### Task directions
Lift out, unaltered, the lines of the material below between the line holding "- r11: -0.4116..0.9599" and the line holding "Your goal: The", counting both.

### Given data
_ _ _ _ _

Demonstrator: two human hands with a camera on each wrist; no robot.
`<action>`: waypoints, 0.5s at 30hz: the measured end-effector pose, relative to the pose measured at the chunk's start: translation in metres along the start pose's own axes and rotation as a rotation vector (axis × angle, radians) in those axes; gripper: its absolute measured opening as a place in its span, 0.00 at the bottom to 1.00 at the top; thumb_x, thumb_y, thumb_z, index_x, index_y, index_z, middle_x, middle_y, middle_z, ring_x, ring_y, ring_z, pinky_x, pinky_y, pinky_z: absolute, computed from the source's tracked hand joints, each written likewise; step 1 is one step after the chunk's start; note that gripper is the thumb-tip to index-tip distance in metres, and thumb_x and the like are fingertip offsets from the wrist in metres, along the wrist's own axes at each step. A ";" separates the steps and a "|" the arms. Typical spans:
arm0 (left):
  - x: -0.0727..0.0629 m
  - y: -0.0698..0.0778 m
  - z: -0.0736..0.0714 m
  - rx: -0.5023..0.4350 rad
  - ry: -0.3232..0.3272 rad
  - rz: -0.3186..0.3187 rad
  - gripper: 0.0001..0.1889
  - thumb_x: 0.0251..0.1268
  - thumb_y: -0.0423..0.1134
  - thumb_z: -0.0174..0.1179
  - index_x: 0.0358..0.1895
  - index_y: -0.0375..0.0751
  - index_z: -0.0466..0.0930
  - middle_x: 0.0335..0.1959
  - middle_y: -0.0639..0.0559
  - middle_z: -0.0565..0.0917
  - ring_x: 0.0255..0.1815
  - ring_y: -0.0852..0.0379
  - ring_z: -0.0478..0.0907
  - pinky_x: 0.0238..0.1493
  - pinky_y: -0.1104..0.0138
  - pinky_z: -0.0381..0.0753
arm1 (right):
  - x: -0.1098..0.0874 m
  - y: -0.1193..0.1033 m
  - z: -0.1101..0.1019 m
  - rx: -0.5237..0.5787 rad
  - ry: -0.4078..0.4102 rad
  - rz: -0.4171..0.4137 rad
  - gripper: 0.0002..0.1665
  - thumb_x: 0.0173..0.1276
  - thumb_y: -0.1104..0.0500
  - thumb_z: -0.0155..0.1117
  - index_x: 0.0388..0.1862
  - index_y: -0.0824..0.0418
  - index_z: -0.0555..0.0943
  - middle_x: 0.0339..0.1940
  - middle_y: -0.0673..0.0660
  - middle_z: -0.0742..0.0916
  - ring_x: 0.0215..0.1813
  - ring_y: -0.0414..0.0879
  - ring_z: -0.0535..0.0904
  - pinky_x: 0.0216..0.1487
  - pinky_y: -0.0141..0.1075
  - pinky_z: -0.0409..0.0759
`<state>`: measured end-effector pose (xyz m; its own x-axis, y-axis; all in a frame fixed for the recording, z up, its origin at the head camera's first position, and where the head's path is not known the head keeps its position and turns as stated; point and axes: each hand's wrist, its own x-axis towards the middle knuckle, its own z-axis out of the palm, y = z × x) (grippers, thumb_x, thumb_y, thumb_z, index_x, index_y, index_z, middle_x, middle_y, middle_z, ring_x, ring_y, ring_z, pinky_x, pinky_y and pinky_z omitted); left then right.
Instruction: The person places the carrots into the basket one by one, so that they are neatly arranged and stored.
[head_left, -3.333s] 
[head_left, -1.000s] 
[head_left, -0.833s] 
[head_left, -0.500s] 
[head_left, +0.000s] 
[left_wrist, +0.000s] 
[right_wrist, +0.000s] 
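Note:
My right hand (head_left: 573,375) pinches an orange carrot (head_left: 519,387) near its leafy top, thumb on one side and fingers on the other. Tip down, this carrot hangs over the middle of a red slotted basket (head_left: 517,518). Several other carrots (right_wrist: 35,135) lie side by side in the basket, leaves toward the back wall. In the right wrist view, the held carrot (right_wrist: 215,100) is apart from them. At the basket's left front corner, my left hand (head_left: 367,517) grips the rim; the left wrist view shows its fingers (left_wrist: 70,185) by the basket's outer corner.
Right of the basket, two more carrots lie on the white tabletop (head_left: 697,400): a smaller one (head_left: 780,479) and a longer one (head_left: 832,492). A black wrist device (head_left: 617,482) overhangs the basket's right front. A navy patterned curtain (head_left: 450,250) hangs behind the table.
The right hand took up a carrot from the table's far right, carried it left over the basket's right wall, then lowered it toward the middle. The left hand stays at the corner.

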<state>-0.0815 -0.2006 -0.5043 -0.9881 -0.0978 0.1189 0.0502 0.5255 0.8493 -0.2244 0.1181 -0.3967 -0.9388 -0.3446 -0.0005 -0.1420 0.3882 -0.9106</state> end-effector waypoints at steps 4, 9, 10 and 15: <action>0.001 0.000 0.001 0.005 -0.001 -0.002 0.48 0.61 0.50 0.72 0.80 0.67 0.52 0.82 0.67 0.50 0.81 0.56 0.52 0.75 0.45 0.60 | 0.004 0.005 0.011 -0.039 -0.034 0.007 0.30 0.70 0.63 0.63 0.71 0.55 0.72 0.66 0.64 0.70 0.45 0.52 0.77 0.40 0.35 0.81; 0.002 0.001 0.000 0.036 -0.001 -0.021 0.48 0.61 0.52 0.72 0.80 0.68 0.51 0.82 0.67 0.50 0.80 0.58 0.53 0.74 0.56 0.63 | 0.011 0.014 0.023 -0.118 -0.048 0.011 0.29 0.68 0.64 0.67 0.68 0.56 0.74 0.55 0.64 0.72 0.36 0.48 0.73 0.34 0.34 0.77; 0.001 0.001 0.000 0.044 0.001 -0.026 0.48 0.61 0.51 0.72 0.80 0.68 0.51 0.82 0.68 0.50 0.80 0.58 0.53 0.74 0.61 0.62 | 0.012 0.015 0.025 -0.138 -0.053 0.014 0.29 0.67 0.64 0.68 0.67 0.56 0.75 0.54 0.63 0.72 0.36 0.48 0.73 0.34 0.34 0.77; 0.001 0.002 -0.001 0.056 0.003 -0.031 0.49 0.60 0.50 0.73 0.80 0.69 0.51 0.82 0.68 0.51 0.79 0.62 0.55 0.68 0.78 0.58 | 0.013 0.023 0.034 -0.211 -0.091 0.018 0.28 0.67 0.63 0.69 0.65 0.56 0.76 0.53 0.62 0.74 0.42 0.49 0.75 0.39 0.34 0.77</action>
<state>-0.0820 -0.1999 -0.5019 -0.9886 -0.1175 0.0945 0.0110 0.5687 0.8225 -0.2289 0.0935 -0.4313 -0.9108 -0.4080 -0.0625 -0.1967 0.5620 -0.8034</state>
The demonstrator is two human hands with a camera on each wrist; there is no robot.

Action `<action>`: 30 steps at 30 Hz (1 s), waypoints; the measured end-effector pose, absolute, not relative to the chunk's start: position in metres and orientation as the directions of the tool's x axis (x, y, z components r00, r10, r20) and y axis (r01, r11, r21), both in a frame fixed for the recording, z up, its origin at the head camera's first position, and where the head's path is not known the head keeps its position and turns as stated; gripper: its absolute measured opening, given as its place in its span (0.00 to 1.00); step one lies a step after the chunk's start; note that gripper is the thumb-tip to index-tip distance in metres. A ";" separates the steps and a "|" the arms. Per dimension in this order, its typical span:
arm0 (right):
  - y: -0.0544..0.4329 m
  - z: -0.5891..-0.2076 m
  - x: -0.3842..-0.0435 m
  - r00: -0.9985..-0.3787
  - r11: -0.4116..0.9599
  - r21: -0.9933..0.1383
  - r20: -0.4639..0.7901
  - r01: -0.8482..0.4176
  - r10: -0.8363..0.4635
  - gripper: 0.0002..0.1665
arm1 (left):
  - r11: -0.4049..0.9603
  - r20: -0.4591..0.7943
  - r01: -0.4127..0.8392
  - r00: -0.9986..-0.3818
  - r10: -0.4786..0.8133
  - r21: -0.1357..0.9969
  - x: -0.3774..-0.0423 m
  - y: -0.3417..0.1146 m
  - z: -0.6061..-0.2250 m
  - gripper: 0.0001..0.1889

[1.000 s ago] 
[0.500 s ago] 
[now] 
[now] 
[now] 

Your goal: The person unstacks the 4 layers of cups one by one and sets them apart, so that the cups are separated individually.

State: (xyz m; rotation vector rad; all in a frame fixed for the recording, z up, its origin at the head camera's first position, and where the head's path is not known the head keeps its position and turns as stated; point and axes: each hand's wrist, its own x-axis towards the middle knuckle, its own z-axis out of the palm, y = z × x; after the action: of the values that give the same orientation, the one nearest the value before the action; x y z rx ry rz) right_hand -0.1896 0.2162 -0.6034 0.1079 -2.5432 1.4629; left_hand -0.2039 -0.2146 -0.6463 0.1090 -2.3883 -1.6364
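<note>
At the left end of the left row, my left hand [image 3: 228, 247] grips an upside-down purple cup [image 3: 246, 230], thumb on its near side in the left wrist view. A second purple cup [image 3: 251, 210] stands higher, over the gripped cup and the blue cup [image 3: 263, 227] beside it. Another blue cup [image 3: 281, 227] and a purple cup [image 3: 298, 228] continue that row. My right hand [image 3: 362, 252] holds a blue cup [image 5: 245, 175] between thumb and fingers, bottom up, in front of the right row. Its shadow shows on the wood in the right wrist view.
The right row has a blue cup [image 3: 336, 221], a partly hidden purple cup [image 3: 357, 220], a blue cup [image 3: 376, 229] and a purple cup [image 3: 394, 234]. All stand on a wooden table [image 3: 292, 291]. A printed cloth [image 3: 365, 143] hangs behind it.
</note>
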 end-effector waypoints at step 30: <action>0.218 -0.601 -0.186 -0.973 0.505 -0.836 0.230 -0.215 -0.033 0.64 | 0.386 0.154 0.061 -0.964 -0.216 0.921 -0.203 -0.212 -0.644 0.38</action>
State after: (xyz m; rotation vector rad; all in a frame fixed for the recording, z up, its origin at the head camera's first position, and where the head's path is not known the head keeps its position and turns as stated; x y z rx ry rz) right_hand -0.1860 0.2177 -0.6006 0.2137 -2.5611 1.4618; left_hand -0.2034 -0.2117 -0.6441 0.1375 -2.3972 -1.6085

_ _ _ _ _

### Response
  - r11: -0.4116..0.9599
  - r21: -0.9933..0.1383
  - r20: -0.4639..0.7901
  - r01: -0.8482..0.4176
  - r10: -0.8363..0.4635
  - gripper: 0.0002..0.1665
arm1 (left):
  - r11: -0.4049..0.9603
  - r20: -0.4591..0.7943
  - r01: -0.4127..0.8392
  - r00: -0.9986..-0.3818
  - r10: -0.4786..0.8133
  - r21: -0.1357..0.9969
  - x: -0.3774..-0.0423 m
  - y: -0.3417..0.1146 m
  - z: -0.6061..-0.2250 m
  - gripper: 0.0001..0.1889

[1.000 s ago] 
[0.500 s ago] 
[now] 
[now] 
[now] 

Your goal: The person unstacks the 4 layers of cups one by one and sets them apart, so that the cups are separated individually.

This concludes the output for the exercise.